* Assignment *
Please copy each line of the listing below in which the word "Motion" appears.

* Dataset *
= = =
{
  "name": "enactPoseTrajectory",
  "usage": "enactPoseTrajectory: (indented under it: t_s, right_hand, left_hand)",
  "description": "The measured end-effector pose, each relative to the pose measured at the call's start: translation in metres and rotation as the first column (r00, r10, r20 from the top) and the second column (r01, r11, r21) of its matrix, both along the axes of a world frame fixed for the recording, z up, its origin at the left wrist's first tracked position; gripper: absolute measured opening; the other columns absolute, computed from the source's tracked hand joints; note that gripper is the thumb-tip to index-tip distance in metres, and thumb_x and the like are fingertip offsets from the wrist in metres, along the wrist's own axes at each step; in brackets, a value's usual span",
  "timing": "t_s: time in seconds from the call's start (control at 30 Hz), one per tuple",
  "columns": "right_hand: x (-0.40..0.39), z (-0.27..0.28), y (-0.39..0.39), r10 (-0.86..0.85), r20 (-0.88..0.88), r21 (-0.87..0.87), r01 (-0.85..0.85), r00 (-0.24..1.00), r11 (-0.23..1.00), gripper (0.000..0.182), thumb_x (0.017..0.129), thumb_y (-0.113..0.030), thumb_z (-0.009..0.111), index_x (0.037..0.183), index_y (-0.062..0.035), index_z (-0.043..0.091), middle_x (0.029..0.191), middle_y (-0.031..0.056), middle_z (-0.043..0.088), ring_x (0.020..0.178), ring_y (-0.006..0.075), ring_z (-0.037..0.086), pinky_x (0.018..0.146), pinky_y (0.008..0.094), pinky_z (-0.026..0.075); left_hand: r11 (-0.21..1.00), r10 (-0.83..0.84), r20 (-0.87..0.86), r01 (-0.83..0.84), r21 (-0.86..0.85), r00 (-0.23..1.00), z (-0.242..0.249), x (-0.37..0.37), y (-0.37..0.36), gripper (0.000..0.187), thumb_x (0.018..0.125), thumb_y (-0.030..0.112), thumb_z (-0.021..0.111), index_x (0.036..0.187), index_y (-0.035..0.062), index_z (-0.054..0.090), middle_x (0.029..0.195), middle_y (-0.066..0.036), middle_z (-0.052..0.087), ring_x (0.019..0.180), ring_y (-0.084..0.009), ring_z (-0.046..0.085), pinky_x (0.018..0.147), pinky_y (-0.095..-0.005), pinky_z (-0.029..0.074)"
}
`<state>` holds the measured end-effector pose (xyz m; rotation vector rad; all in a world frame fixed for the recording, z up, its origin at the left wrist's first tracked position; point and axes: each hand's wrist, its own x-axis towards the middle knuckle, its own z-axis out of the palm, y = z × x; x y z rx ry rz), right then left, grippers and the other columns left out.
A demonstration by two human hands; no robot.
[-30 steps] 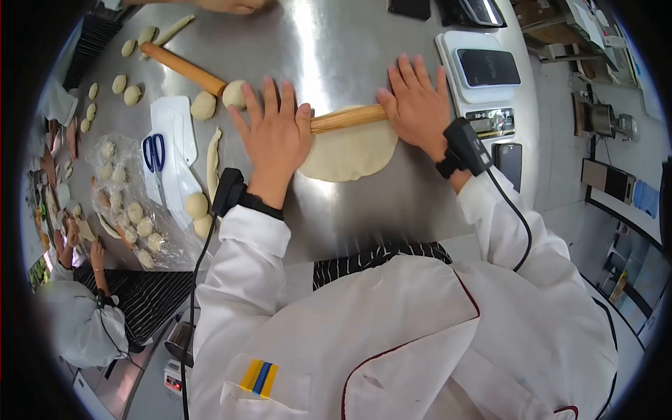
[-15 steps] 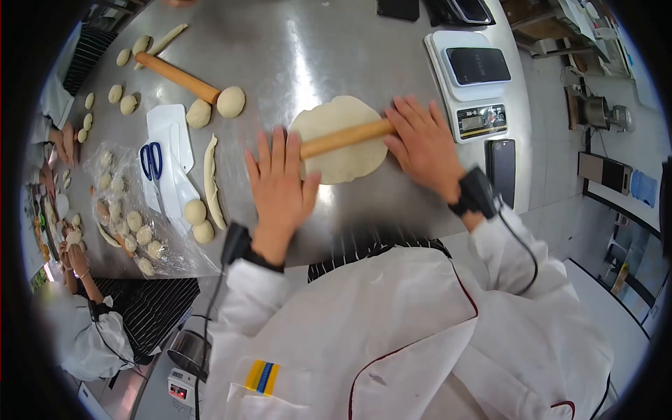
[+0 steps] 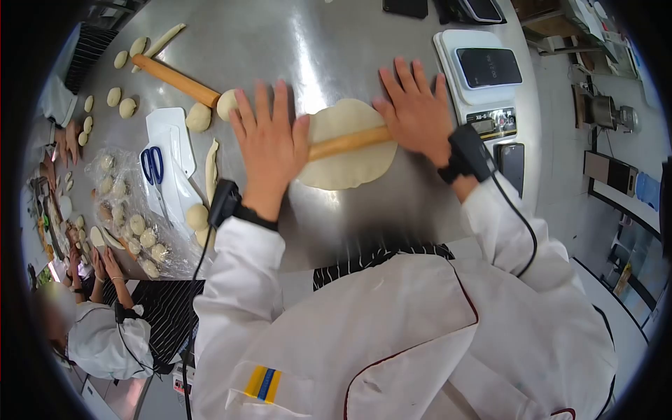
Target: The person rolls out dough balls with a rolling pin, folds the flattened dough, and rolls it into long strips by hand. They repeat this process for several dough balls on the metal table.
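Note:
A wooden rolling pin (image 3: 350,143) lies across a flat, roughly round sheet of dough (image 3: 353,170) on the metal table. My left hand (image 3: 267,143) rests over the pin's left end, fingers stretched out and apart, covering that end. Over the right end lies my right hand (image 3: 418,112), palm down with its fingers spread. Both hands press on the pin without wrapping round it. Left of my left hand are dough balls (image 3: 198,117), a second rolling pin (image 3: 176,80) and a thin dough strip (image 3: 211,171).
Blue-handled scissors (image 3: 152,166) lie on a white scraper-like sheet (image 3: 168,136). Plastic wrap covers several dough balls (image 3: 137,224). A kitchen scale (image 3: 483,105) with a phone (image 3: 488,66) stands at right, another phone (image 3: 509,168) below. Co-workers' hands (image 3: 108,264) are at far left.
Both my hands have slid forward, away from my body, over the rolling pin. The pin's ends now sit nearer my palms. At lower left, a co-worker's arms have shifted rightward.

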<state>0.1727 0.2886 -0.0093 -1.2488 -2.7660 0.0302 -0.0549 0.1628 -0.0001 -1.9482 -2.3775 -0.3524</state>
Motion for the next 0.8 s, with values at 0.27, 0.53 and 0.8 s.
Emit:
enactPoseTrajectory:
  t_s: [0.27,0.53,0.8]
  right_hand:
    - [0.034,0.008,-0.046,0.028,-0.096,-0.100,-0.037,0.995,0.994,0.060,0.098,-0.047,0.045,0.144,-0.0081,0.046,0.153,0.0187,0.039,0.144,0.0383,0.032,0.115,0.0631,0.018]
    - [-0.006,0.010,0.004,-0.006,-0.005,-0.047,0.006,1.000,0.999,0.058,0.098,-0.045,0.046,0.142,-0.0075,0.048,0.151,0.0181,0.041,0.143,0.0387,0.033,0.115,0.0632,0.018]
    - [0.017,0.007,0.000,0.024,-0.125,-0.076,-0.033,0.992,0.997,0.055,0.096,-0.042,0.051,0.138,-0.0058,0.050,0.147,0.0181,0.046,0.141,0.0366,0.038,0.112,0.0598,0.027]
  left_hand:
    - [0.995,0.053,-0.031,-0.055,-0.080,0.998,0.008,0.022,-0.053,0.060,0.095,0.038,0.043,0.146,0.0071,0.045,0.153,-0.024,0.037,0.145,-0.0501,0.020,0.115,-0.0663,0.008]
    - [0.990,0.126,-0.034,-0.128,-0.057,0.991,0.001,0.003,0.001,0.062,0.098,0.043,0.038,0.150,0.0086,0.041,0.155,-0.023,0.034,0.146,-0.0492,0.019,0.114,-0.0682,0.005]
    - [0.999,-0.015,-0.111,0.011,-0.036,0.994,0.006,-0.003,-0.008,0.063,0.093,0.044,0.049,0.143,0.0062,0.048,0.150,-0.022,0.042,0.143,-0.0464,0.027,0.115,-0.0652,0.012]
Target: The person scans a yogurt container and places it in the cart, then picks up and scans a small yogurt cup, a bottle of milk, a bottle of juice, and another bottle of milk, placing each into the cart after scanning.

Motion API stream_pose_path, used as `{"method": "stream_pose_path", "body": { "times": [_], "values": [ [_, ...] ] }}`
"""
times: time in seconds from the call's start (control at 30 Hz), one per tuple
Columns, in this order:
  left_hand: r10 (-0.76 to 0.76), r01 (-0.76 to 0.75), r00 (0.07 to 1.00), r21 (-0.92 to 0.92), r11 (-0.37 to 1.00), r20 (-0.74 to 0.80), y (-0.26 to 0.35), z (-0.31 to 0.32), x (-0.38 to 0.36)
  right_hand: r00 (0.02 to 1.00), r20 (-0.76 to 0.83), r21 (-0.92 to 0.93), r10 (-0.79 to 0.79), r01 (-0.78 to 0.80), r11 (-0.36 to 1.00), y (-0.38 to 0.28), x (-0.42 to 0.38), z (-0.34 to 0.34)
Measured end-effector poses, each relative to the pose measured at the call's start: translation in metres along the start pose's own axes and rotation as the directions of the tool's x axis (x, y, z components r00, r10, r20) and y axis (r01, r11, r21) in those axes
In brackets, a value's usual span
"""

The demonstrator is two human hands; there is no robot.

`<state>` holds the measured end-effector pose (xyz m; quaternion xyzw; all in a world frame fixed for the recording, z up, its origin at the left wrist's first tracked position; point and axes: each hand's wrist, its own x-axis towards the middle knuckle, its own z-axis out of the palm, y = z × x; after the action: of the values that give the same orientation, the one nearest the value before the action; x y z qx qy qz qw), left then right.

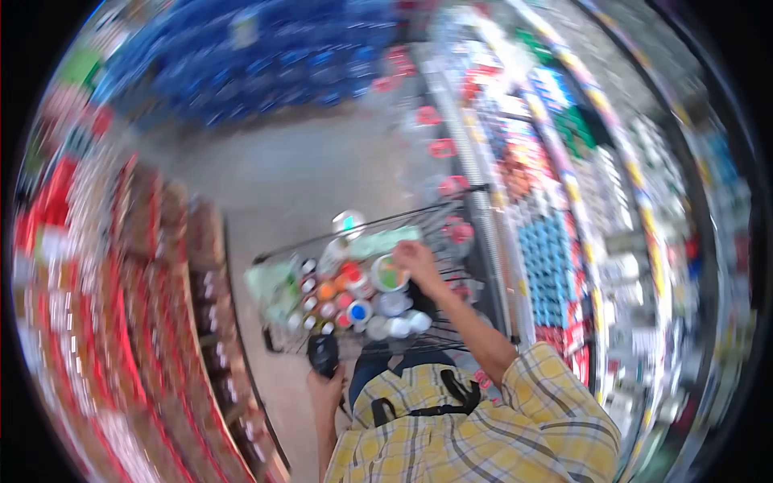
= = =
* Response area *
Motion for the next 0.8 s, with values at 0.27, 0.53 and 0.8 s.
Motion API stream_pose_path, used as `{"method": "stream_pose_path", "body": { "times": [_], "values": [ [_, ...] ] }}`

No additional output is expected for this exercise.